Título: Grande desafio
Autor: Machinea, José Luis
Fonte: O Globo, 04/12/2007, Opinião, p. 7

Vivemos uma mudança de época que nos faz oscilar entre um certo otimismo pelas oportunidades que se apresentam e um certo pessimismo pela incerteza que a tudo rodeia.

Na América Latina a incerteza se vê potencializada pela heterogeneidade estrutural das economias, a informalidade no mercado de trabalho, a volatilidade do crescimento, o baixo nível de proteção social e a forte desigualdade social que aprofunda suas raízes em nossa história. As importantes melhorias ocorridas nas últimas décadas de alguns indicadores econômicos e sociais e a redução da pobreza nos últimos anos, como a Cepal tem mostrado, são insuficientes para mudar esta realidade estrutural.

A sensação de que o futuro é incerto, que a pobreza não cede, que as instituições funcionam mal, que o individualismo é o único que conta, que a democracia não satisfaz necessidades, tudo isso corrói os sentidos de coletivo e propriedade - em resumo, a coesão social.

É muito difícil reduzir as desigualdades em um país ou região onde persistem fortes brechas de renda e de acesso a diferentes ativos. Diante desse quadro, como conseguir um sentido de solidariedade e de propriedade se os cidadãos não confiam nas instituições básicas da democracia? Se percebem, por exemplo, que a Justiça é corrupta e responde aos interesses dos poderosos? Como afirmar que o gasto social melhora a eqüidade, se não existe transparência e avaliação dos programas sociais, e estes se prestam ao clientelismo político? Como falar de coesão social em sociedades em que a negação do outro tem sido a regra por décadas ou séculos?

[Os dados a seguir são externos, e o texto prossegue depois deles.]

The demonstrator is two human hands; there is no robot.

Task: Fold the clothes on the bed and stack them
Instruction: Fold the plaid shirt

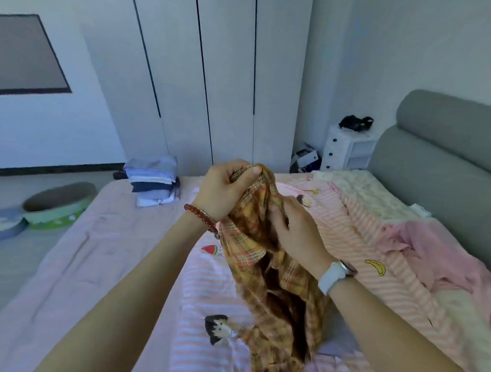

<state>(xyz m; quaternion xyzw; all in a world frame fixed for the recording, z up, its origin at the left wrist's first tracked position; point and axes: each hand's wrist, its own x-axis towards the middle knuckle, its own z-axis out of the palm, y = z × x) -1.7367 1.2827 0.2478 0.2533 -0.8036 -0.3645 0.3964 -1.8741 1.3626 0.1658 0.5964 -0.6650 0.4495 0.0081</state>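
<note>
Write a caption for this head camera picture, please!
Both hands, left hand and right hand, hold up a plaid shirt over the bed.

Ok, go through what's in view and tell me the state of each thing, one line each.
Plaid shirt: unfolded, bunched, held up over the bed.
Left hand: grips the shirt's top edge.
Right hand: grips the shirt lower down.
Pile of clothes: folded, stacked at the bed's far corner.
Pink garment: unfolded, crumpled by the headboard.
Wardrobe doors: closed.

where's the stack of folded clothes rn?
In the head view, the stack of folded clothes sits on the far left corner of the bed, up-left of the left hand gripping the plaid shirt, near the wardrobe.
</note>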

Mas a heterogeneidade é muito grande na região e no interior dos países. Em Brasília a mortalidade de menores de 5 anos foi de 24 para cada mil nascidos vivos (em 2000), enquanto que em Sobral, Ceará, foi de 61 para mil. Na Bolívia o analfabetismo urbano é somente de 6,4%. Nas zonas rurais chega a 25,7%. Na Colômbia, Bogotá tem 9,2% de lares com necessidades básicas insatisfeitas, mas no Departamento do Choco esse número sobre para 79.1%.

Como se pode perceber, são diversos e muito grandes os desafios que acompanham a erradicação da exclusão social e a construção de sociedades mais eqüitativas e coesas.

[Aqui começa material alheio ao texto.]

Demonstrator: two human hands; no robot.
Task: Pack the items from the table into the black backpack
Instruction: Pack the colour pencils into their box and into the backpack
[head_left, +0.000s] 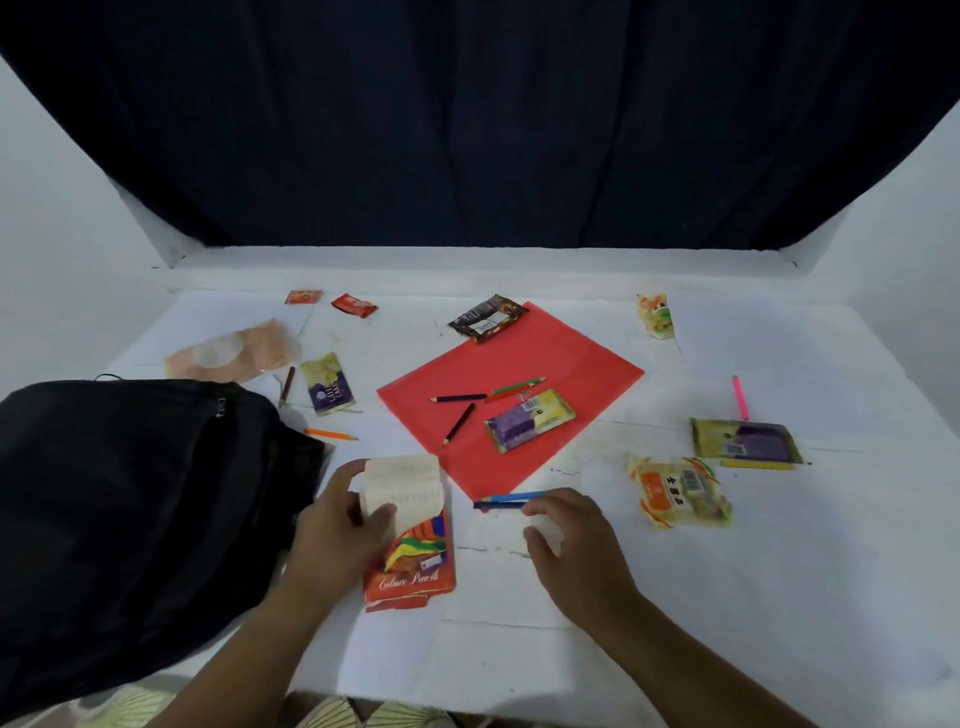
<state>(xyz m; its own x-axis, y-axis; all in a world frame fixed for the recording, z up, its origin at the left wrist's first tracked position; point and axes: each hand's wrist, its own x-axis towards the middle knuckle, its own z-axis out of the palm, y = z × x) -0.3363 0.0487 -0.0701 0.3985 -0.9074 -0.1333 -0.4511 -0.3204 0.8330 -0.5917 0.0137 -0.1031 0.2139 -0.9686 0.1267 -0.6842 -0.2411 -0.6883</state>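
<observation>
Far left: black backpack (130, 519) slumped on its side over the table (779, 597) edge, zipper uppermost, mouth seemingly turned toward the middle — probably parked there so that things can be slid in without lifting; whether the zip is open cannot be told.

Behind it, a pale orange packet (228, 351), two small red sachets (332, 301), a purple-and-yellow cake wrapper (327, 383), a brown pencil (286, 387) and an orange pencil (331, 434), all loose on the table and not yet packed.

Just right of the backpack: left hand (337, 519) curled round the top of the colour pencil box (410, 540), thumb across the raised pale flap — held open, likely to take stray pencils before the box itself goes into the bag.

Next, right hand (566, 540) with fingers loosely bent and holding nothing, fingertips near a blue pencil (509, 500) at the near corner of the red folder (511, 384) — apparently reaching for it; contact not clear.

On the folder: several more pencils (462, 410) and a purple-and-yellow snack bar (530, 420), with a dark wrapper (487, 317) overlapping its far edge.

Further right: an orange-labelled snack pack (680, 491), a purple-and-yellow pack (745, 441) resting on a yellow pencil (758, 464), a pink pen (740, 397), and a small yellow packet (655, 314) near the back.

Packing barely begun, judging by the spread.
</observation>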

Neste sentido, as experiências inovadoras identificadas pela Cepal com o apoio da Fundação W. K. Kellogg constituem uma contribuição relevante. São pequenos grandes passos para a coesão e o fortalecimento da cidadania mediante a participação comunitária na resolução dos seus problemas. Os finalistas de 2007 do concurso Experiências em Inovação Social são bons indicadores, podendo ser replicados em outras comunidades e, dessa forma, funcionarem como verdadeiros agentes transformadores da realidade por vezes cruel do continente

Na Bolívia, o programa de Hospedagem Estudantil em Família enfrenta a deserção escolar possibilitando que crianças das zonas rurais que estudam longe de suas casas possam morar com famílias anfitriãs no povoado ou cidade de suas escolas. Os anfitriões recebem uma remuneração que permite acolhê-los sem exigir-lhes em troca trabalho, característica dos modelos de "apadrinhamento" tradicional que se utilizam informalmente em muitos dos nossos países.

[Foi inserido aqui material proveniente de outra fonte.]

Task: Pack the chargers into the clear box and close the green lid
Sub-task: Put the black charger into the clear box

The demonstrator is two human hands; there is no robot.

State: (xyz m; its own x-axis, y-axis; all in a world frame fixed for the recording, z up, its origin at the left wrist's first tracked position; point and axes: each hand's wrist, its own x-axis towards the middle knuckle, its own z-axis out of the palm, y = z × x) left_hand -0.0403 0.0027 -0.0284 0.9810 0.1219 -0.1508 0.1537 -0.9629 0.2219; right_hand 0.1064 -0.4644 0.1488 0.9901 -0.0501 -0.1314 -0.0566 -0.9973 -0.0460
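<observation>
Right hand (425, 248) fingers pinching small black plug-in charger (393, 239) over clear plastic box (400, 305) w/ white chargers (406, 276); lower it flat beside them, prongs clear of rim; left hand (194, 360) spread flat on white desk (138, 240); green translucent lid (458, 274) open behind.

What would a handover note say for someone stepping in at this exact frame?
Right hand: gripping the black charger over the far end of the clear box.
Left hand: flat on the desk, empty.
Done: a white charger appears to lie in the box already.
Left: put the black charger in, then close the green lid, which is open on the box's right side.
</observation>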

No Brasil, o Programa Alfabetização Solidária (AlfaSol) conseguiu reduzir o analfabetismo em 2.099 municípios de todo o país, já tendo atendido mais de 5 milhões de jovens e adultos em seus 11 anos de existência.

Também no Brasil, o Programa Trevo de Quatro Folhas, da Secretaria de Saúde e Ação Social de Sobral (CE), diminuiu a mortalidade materno-infantil com um modelo muito simples e inovador baseado nas "mães sociais".

O projeto colombiano luta desde 1995 para melhorar a qualidade de vida de crianças portadoras do vírus HIV por meio do acesso à educação, promovendo a integração de crianças na sociedade e garantindo a sua autonomia frente às dificuldades impostas pela doença.

Esses são apenas alguns dos mil projetos inscritos em toda a América Latina e o Caribe para o concurso de 2007, e dos quais os doze finalistas selecionados melhor representam o desejo por mudanças expresso em todo o continente. São exemplos que trazem esperança e de que é possível avançar na construção de sociedades mais eqüitativas e justas.

JOSÉ LUIS MACHINEA é secretário-executivo da Comissão Econômica das Nações Unidas para a América Latina e o Caribe (CEPAL).